What to produce ▸ Please show all lines of the records that include "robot".

Material supplied ▸
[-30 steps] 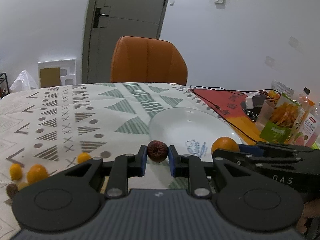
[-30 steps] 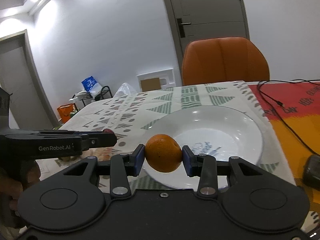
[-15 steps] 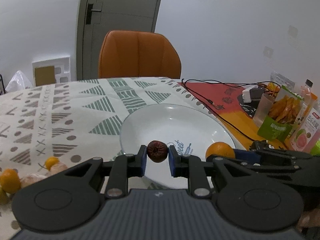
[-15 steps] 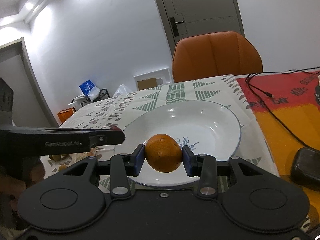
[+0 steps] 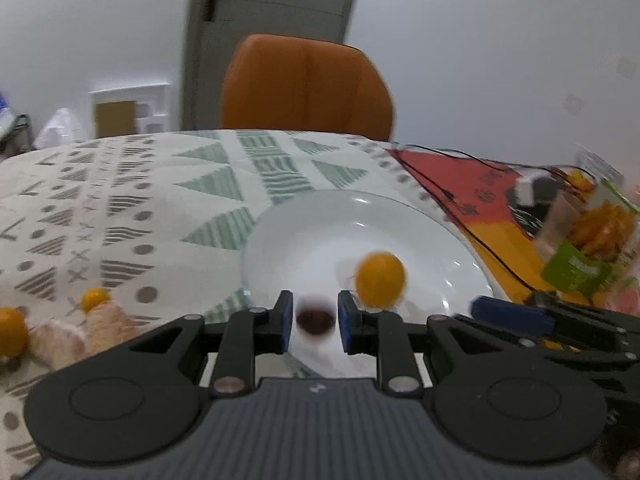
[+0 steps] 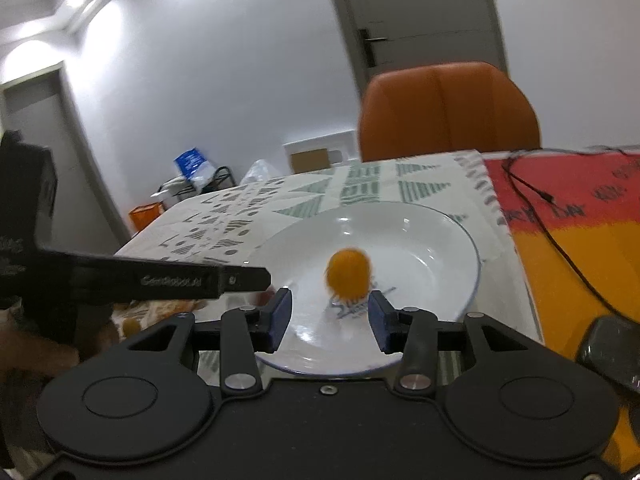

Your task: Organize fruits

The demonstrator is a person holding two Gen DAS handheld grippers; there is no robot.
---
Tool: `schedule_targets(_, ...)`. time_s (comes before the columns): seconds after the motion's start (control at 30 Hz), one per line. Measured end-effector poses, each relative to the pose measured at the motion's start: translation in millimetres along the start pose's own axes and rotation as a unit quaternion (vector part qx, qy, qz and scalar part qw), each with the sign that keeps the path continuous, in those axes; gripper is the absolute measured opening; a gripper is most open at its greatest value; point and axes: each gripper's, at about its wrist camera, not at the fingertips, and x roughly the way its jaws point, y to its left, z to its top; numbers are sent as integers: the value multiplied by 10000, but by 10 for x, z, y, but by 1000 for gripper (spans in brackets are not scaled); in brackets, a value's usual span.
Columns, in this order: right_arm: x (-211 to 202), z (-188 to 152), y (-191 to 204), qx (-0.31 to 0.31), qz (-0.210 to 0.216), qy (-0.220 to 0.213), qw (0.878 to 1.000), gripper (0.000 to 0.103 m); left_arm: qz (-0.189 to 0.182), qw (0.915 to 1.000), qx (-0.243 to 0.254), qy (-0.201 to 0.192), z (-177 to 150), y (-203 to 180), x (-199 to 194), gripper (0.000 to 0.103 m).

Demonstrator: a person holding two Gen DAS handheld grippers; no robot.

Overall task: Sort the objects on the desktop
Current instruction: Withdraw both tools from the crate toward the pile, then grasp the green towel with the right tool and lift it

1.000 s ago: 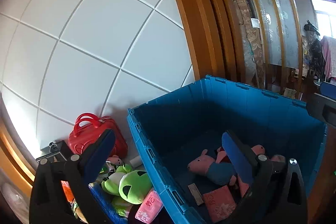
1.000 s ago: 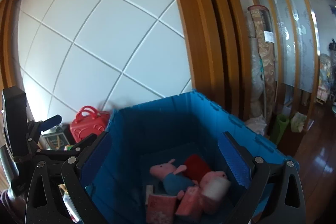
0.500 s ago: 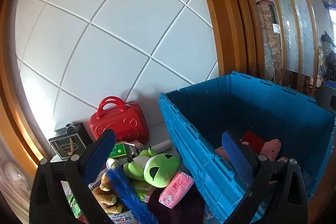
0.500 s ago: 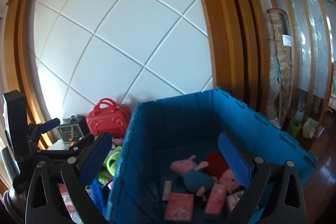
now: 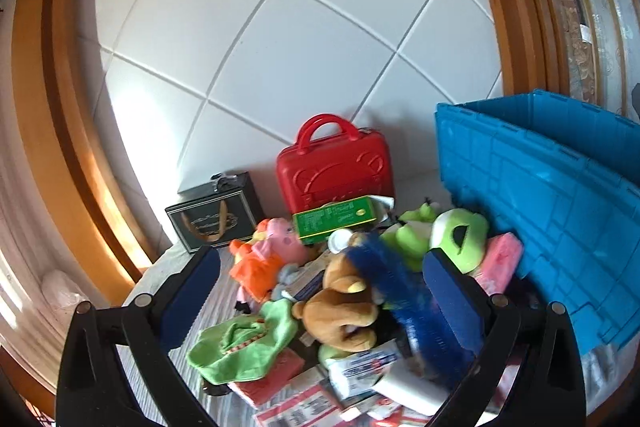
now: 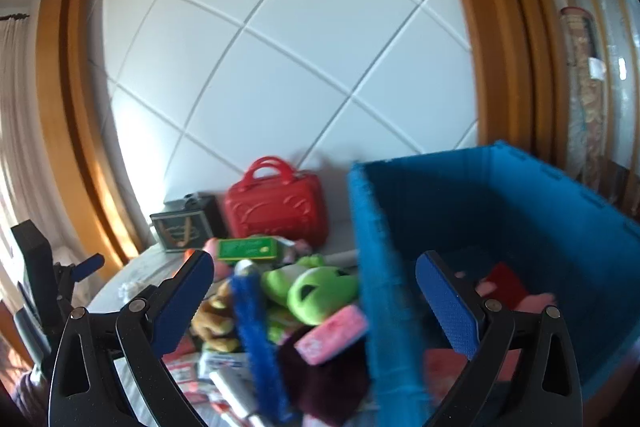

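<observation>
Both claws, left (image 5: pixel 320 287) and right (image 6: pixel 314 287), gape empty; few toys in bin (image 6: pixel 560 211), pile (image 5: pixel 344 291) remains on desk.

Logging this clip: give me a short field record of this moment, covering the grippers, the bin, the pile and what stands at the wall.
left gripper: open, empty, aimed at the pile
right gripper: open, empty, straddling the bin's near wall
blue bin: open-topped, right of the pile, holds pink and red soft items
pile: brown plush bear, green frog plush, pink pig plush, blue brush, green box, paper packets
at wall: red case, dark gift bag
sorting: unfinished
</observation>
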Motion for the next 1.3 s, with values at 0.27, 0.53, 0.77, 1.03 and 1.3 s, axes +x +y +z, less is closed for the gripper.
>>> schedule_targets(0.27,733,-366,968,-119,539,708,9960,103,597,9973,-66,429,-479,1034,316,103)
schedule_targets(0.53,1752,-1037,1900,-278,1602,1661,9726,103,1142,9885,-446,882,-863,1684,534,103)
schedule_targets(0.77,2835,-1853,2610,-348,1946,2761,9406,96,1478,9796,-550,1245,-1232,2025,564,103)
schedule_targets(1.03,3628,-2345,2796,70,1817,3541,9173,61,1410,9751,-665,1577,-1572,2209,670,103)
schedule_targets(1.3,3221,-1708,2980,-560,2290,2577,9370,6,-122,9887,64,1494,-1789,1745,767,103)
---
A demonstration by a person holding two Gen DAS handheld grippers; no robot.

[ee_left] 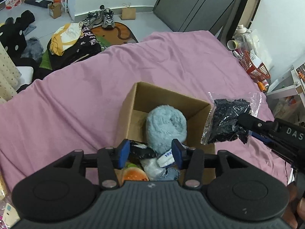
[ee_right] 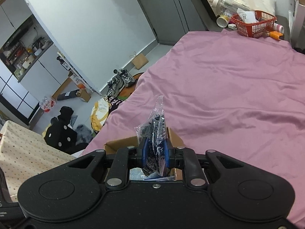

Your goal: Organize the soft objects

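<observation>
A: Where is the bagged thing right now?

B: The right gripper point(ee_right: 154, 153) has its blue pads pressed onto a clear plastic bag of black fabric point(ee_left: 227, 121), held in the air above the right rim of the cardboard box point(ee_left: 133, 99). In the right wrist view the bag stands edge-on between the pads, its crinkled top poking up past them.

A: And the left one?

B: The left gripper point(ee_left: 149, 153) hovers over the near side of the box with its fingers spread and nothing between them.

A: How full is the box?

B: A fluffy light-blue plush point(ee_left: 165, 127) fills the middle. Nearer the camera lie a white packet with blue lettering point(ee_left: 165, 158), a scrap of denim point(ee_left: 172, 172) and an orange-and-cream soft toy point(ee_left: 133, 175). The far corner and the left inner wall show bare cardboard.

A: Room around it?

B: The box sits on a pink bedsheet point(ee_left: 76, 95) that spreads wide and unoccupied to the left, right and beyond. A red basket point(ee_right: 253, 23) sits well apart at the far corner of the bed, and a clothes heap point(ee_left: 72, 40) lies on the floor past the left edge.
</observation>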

Output for this exercise ▸
The demonstrator is a person holding two Gen DAS handheld grippers; there is no robot.
Demonstrator: a person holding two Gen DAS handheld grippers; no robot.
A demonstration by a person holding two Gen DAS handheld grippers; no robot.

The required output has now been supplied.